Kasus skandal seks ini mencuat setelah model majalah dewasa, Vanny Rossyane (22) mengaku berhubungan seks dan memakai narkoba bersama kekasihnya yang juga gembong narkoba internasional, Freddy Budiman, di ruangan khusus di LP Cipinang selama 2012 sampai Mei 2013.
Bahkan buntut dari terbongkarnya skandal seks tersebut, Thurman Saud M Hutapea kini sudah dicopot dari jabatannya sebagai Kalapas Narkotika Cipinang, pada Kamis 25 Juli 2013 kemarin.
Ironinya, kasus skandal ini tidak hanya ramai diperbincangkan dikalangan media nasional saja. Tetapi, kasus skandal seks di dalam Lapas Narkotika Cipinang ini sudah tersebar luas di berbagai media asing.
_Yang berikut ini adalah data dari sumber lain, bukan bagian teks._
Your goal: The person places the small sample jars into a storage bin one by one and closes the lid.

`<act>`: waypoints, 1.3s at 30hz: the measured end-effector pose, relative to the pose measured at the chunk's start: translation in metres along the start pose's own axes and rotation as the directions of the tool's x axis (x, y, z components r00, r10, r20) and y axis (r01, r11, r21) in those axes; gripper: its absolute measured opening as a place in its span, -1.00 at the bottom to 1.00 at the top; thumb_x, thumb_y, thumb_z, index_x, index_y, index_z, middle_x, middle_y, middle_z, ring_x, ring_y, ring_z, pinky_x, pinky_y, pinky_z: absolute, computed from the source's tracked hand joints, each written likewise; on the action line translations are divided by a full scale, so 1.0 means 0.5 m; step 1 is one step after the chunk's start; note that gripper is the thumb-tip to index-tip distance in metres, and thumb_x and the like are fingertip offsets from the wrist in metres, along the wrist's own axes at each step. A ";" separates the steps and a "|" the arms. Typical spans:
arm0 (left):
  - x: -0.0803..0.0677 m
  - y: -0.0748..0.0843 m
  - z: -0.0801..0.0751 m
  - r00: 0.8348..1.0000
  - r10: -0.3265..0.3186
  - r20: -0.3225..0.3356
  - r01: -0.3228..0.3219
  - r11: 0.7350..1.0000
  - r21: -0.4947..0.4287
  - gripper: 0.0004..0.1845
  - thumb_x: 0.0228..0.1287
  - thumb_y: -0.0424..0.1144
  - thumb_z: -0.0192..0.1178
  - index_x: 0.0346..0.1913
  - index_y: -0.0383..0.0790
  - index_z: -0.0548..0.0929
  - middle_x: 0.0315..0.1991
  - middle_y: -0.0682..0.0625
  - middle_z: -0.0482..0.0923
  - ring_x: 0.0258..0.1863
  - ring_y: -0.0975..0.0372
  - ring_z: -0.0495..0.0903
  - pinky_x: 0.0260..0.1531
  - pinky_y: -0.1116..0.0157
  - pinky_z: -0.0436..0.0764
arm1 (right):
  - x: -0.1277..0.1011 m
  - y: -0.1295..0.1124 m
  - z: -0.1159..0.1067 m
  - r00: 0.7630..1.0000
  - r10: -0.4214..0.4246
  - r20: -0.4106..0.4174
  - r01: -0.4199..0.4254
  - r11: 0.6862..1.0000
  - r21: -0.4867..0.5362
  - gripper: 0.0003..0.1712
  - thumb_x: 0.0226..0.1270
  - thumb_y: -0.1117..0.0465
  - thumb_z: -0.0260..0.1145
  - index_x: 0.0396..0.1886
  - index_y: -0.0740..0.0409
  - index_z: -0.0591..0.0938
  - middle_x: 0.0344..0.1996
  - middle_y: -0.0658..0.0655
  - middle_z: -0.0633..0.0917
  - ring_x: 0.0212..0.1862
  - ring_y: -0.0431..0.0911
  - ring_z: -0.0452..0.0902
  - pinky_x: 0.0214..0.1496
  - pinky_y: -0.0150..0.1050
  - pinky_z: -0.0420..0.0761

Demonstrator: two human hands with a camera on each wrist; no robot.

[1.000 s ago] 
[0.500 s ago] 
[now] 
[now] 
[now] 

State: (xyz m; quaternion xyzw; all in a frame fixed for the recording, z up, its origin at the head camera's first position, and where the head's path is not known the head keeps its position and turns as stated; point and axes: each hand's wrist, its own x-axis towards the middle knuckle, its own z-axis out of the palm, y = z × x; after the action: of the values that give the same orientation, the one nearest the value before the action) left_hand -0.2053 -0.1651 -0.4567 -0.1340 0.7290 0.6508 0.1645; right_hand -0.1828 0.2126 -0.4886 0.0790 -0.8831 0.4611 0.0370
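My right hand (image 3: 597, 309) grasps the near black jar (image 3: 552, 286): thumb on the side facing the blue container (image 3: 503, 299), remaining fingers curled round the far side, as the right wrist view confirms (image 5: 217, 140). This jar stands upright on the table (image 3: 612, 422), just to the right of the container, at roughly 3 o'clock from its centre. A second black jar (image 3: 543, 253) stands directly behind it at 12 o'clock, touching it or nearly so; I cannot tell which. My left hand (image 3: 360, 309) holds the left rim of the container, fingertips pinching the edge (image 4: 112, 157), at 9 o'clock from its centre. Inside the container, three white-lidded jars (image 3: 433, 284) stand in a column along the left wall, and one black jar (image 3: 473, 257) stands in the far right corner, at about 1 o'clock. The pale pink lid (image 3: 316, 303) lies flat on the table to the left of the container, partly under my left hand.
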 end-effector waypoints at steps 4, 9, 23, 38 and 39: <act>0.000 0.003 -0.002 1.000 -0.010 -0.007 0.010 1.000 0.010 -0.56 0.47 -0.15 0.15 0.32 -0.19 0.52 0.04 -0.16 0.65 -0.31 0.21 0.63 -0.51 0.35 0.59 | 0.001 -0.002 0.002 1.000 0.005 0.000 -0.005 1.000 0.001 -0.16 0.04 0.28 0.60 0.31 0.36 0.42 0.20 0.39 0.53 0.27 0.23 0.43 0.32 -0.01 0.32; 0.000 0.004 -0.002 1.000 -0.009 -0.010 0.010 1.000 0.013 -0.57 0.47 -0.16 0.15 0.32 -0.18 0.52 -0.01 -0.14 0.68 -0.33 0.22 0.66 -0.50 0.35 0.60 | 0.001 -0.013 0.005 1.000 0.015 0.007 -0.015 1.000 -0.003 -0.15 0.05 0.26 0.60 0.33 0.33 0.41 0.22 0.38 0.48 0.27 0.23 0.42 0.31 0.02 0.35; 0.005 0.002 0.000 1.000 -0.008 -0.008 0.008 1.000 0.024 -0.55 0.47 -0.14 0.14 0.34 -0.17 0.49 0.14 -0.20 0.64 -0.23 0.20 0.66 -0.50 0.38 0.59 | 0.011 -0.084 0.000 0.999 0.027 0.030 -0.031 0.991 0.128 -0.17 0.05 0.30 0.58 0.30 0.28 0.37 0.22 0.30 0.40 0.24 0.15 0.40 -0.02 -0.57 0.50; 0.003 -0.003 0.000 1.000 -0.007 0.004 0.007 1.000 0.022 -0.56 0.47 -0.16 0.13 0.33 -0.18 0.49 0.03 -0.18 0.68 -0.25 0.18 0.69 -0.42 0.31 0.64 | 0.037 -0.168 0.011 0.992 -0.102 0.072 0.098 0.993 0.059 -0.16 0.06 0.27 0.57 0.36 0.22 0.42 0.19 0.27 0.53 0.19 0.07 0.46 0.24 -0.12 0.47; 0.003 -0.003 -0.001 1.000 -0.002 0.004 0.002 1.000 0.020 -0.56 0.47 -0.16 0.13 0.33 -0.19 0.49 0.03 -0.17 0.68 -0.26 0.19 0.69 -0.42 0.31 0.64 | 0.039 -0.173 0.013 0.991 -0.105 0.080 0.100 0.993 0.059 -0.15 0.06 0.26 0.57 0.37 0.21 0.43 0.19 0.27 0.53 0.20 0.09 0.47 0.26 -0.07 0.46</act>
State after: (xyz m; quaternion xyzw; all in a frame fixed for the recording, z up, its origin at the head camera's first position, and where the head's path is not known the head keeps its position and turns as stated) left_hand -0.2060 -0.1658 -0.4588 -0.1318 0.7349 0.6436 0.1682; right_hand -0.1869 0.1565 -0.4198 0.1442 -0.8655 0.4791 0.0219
Menteri Hukum dan HAm (Menkum HAM) Amir Syamsuddin mengatakan, pihaknya terus melakukan penyidikan terhadap Thurman guna menggali informasi lebih dalam lagi. Jika, dia terbukti melakukan pelanggaran, maka akan dikenakan sanksi tegas.
"Jadi sementara kita lakukan pencopotan sambil melakukan menyelidikan. Dan mana kala ada indikasi layak untuk diproses melalui hukum, maka wajib dilakukanm," tegas Amir di Istana Negara beberapa waktu lalu.
Sementara itu, Thurman menyatakan kecewa dengan tindakan pencopotan ini. Karena, kata dia, belum dilakukan pemeriksaan oleh Kemenkum HAM terkait adanya tudingan memberikan fasilitas ruangan khusus itu. Tapi dirinya sudah dicopot terlebih dahulu.
"Belum diperiksa, tahu-tahu dicopot, ya jelas kecewa," kata Thurman, Kamis, 25 Juli 2013 kemarin.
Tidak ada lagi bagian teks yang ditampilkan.